### Exercise objective
Copy out all the lines of the data precisely, omitting any pictures.

### Recorded data
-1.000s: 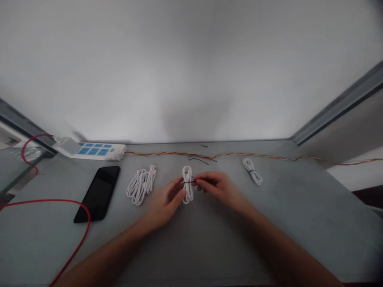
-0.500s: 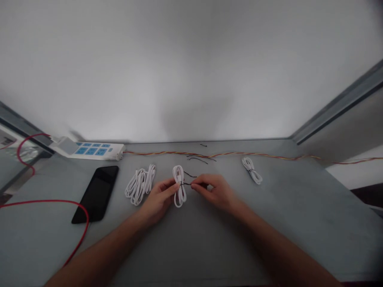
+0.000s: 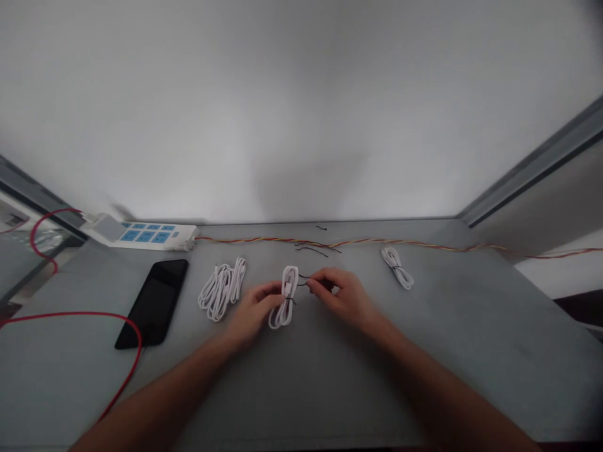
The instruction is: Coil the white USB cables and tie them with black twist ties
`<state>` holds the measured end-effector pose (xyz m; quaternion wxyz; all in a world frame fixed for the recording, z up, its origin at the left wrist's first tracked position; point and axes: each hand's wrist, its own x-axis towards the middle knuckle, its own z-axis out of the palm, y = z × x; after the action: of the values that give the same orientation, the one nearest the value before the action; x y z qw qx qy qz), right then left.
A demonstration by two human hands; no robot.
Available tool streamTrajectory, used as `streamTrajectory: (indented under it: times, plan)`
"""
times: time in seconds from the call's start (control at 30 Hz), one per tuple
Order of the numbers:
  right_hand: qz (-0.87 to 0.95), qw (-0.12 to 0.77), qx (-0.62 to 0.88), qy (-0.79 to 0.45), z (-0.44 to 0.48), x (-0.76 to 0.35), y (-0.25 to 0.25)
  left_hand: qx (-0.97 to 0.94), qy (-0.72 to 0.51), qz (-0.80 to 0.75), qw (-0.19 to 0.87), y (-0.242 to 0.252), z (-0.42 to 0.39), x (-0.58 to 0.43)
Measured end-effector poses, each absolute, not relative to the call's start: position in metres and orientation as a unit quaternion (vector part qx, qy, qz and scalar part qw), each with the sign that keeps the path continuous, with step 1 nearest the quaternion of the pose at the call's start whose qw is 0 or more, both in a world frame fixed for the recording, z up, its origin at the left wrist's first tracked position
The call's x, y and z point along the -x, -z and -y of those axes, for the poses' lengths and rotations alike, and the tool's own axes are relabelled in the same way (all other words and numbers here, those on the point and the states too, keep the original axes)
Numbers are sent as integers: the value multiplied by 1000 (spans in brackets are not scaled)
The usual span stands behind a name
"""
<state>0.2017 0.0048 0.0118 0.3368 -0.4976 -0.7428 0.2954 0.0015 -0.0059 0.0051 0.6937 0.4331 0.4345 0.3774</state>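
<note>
Coiled white cable (image 3: 285,316) lies mid-bench (image 3: 330,389), between the hands, its long axis running far to near with a slight tilt. The left hand (image 3: 255,309) is the nearer, fingers closed on the coil's left side. The right hand (image 3: 334,294), just right of the coil, pinches a thin black wire (image 3: 304,277) at the bundle. Both hands reach in from the near side.

On your left, a black smartphone (image 3: 153,304) lies on the tabletop (image 3: 494,342) beside a red cable (image 3: 80,315). Behind it sits what looks like a blue-panelled power strip (image 3: 151,235). A twisted red-and-yellow wire (image 3: 377,242) runs along the far edge, and coiled white cables (image 3: 219,292) and (image 3: 397,268) lie to either side of you.
</note>
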Motion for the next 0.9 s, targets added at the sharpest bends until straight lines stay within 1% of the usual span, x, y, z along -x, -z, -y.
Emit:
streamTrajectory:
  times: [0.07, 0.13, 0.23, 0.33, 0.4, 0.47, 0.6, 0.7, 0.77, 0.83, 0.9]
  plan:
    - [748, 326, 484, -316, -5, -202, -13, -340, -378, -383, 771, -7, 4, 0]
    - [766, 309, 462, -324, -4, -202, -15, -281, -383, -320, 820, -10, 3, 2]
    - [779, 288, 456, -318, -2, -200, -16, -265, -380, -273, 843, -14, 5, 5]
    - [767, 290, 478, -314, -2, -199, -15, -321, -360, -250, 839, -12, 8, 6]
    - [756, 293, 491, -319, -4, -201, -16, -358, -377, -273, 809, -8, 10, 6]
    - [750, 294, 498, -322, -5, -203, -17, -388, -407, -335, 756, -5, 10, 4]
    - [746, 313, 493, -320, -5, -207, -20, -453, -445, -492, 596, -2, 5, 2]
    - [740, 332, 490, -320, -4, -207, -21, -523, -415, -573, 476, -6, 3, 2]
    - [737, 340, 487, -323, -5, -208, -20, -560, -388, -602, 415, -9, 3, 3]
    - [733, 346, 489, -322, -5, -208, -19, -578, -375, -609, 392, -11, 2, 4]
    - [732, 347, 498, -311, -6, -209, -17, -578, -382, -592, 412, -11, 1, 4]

### Task result
-1.000s: 
-0.500s: 
+0.000s: 
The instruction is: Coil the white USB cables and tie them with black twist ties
`<state>` holds the measured end-effector pose (xyz m; quaternion wxyz; all in a world frame fixed for the recording, z up, its origin at the left wrist's first tracked position; point and axes: each hand's wrist, its own x-axis towards the middle knuckle, its own z-axis out of the palm, y = z × x; after the action: of the values that give the same orientation, the one nearest the value before the action; x y z qw qx qy qz), right then left.
A demonstration by two human hands; no robot.
Available tool streamTrajectory, used as `streamTrajectory: (indented under it: times, plan)`
"""
times: time in seconds from the call's start (control at 30 Hz), one per tuple
Order of the numbers:
  right_hand: qz (-0.87 to 0.95), qw (-0.12 to 0.77), qx (-0.62 to 0.88), qy (-0.79 to 0.45), z (-0.44 to 0.48), x (-0.76 to 0.35), y (-0.25 to 0.25)
  left_hand: qx (-0.97 to 0.94), qy (-0.72 to 0.51), qz (-0.80 to 0.75), qw (-0.19 to 0.87), y (-0.242 to 0.252), z (-0.42 to 0.39), x (-0.58 to 0.43)
Measured end-effector poses, each absolute, not relative to the call's start: position in metres and orientation as a unit quaternion (vector part qx, qy, qz and scalar part qw), each with the sign that keeps the path continuous, with step 1 nearest the quaternion of the pose at the call's start whose qw is 0 or more, both in a world frame fixed for the recording, z up, its origin at the left wrist's first tracked position
The call's x, y and z point along the -x, -z and -y of those axes, for the poses' lengths and rotations alike, and the tool's own axes are relabelled in the same way (all other words and numbers here, those on the point and the states too, keep the original axes)
Numbers are sent as integers: the value multiplied by 1000 (spans in brackets are not scaled)
The usual span stands behind a name
"""
<state>0.2017 0.0048 0.0118 0.3368 -0.4976 -0.7428 0.2954 0.0015 -0.0059 0.0051 0.6937 0.4331 0.4345 0.3774</state>
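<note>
Coiled white cable (image 3: 285,316) lies mid-bench (image 3: 330,389), between the hands, its long axis running far to near with a slight tilt. The left hand (image 3: 255,309) is the nearer, fingers closed on the coil's left side. The right hand (image 3: 334,294), just right of the coil, pinches a thin black wire (image 3: 304,277) at the bundle. Both hands reach in from the near side.

On your left, a black smartphone (image 3: 153,304) lies on the tabletop (image 3: 494,342) beside a red cable (image 3: 80,315). Behind it sits what looks like a blue-panelled power strip (image 3: 151,235). A twisted red-and-yellow wire (image 3: 377,242) runs along the far edge, and coiled white cables (image 3: 219,292) and (image 3: 397,268) lie to either side of you.
</note>
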Motion for the next 0.9 s, targets added at the sharpest bends until straight lines stay within 1% of the usual span, x, y, z along -x, -z, -y.
Emit:
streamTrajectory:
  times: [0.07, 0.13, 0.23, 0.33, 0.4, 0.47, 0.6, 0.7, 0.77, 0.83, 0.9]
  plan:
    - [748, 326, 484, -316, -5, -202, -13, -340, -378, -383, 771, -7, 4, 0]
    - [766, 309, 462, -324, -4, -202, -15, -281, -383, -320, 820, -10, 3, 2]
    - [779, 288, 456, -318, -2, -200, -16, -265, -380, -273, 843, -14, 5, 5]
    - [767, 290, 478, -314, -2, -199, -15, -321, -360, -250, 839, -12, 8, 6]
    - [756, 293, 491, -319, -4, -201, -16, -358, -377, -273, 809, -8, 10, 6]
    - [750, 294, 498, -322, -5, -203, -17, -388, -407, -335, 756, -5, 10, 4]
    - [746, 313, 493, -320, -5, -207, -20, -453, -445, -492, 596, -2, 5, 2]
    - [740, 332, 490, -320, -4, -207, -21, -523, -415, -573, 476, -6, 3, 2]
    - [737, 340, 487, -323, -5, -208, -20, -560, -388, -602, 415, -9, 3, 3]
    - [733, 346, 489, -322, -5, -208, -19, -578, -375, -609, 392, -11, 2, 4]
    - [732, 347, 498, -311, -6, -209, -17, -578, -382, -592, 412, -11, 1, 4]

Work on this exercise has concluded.